PITTSBURGH, PA – June 3, 2014 – Net Health, the leading provider of software solutions for outpatient specialty care, announced today its acquisition of The Rehab Documentation Company (ReDoc), a provider of integrated clinical EMR and management solutions for the growing physical, occupational, and speech therapy markets.
Net Health CEO, Anthony Sanzo, explains the motivation to move into the rehabilitation sector, “At over 25,000 facilities today, this is a large, underpenetrated, and highly fragmented market. Based on the practice management, clinical, regulatory, and financial needs of therapists and facilities, a highly specialized solution is required. It plays right into our core strength of providing perfectly fitted software to outpatient specialty markets.”
ReDoc is a standout in the sector because it created a valuable focus on hospital-based outpatient facilities. Sanzo states, “We saw that the quality of their solution was so well regarded that it was adopted by some of the biggest names in hospital-owned rehabilitation therapy services.”

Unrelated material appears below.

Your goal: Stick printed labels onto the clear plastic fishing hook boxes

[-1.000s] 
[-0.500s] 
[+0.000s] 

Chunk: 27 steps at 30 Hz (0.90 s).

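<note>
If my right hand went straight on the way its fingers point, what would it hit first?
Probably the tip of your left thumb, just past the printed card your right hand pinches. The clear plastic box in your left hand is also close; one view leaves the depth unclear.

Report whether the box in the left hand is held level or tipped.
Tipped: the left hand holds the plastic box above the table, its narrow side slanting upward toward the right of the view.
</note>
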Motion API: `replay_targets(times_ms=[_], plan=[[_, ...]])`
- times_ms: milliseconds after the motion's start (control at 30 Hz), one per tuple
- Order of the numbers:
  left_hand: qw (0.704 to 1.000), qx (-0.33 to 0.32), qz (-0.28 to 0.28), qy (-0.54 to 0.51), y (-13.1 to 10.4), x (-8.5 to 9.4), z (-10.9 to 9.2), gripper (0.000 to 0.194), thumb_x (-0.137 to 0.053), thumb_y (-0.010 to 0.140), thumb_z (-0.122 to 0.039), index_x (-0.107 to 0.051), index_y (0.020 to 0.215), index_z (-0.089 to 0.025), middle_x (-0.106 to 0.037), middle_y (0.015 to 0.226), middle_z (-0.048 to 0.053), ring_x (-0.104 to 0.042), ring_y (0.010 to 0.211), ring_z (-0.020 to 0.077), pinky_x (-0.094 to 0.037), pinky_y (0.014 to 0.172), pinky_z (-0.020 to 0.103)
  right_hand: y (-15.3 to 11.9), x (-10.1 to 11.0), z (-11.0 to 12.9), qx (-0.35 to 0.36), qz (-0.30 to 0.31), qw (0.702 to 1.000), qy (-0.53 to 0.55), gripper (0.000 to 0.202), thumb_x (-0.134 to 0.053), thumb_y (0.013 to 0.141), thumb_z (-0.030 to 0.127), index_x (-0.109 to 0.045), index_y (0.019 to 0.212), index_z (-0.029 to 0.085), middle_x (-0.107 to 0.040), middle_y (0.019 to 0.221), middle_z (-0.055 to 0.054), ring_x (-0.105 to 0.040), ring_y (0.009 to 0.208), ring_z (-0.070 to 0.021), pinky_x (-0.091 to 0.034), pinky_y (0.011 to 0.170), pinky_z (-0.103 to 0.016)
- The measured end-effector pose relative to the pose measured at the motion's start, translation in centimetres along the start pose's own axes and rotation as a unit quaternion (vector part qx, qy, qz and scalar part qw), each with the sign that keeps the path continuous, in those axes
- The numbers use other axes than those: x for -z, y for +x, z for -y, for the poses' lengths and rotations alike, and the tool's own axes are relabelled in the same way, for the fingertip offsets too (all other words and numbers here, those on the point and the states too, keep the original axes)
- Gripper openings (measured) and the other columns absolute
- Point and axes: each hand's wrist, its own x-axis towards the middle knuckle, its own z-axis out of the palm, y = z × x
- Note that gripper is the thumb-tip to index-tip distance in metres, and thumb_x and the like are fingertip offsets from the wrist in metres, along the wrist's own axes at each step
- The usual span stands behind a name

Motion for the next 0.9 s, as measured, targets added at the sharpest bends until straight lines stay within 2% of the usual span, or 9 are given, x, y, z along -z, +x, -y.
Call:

ReDoc CEO, Bill Southwick, adds, “The culture and customer-focused approach at Net Health made for a natural fit. The ReDoc team constantly develops and improves our products and services for an increasingly sophisticated rehabilitation customer base. As a component of Net Health’s integrated outpatient solutions, with a combined workforce of nearly 200 employees, ReDoc now has the opportunity to surpass customer expectations of service, integration, and connection to the broader patient care community.”
Net Health executives are complimentary about ReDoc’s development to date and deep roots in the rehabilitation market. Sanzo shares, “This is fertile ground, as we expect rapid adoption of rehabilitation solutions in general. The ReDoc acquisition allows us to extend rehabilitation solutions to our customers who would like us to support more needs of their outpatient facilities, as well as build a new rehabilitation focused client base.”
Net Health is a portfolio company of Spectrum Equity and is advised by Healthcare Growth Partners. Terms of the transaction were not disclosed. Brentwood Capital Advisors LLC served as exclusive financial advisor to The Rehab Documentation Company in the transaction.
ReDoc has been the leader in therapy documentation and management software for nearly two decades. With clinical, technical and management experience in the therapy industry, ReDoc understands the unique business and clinical needs of physical therapists, occupational therapists and speech-language pathologists in hospitals and private practices. ReDoc is focused on providing solutions for therapists to efficiently document patient care to improve reimbursement, increase profitability, and enhance patient care and satisfaction. All of the company’s solutions maintain current industry standards with Microsoft and HL-7 and are interoperable with multiple office systems.
About Spectrum Equity
Spectrum Equity is a leading growth equity firm that provides capital and strategic support to innovative companies in the information economy. Spectrum Equity’s current and historical healthcare investments of note include HealthMEDX, a provider of long-term and post-acute care technology; MedHOK, a provider of care, quality, and compliance solutions for health plans; Passport Health Communications, a provider of patient access solutions for hospitals and physicians (acquired by Experian); and QTC Management, the nation’s largest provider of outsourced disability evaluations (acquired by Lockheed Martin). Spectrum Equity has been an active investor in Software & Information Services and Internet & Digital Media business including Ancestry.com, BATS, GrubHub (NYSE: GRUB), iPay Technologies (acquired by Jack Henry), lynda.com, Mortgagebot (acquired by Davis & Henderson), RiskMetrics Group (acquired by MSCI), Seisint (acquired by LexisNexis), SurveyMonkey, and World-Check (acquired by Thomson Reuters). Founded in 1994 with offices in Boston and Menlo Park, Spectrum Equity has raised $4.7 billion in capital across six funds.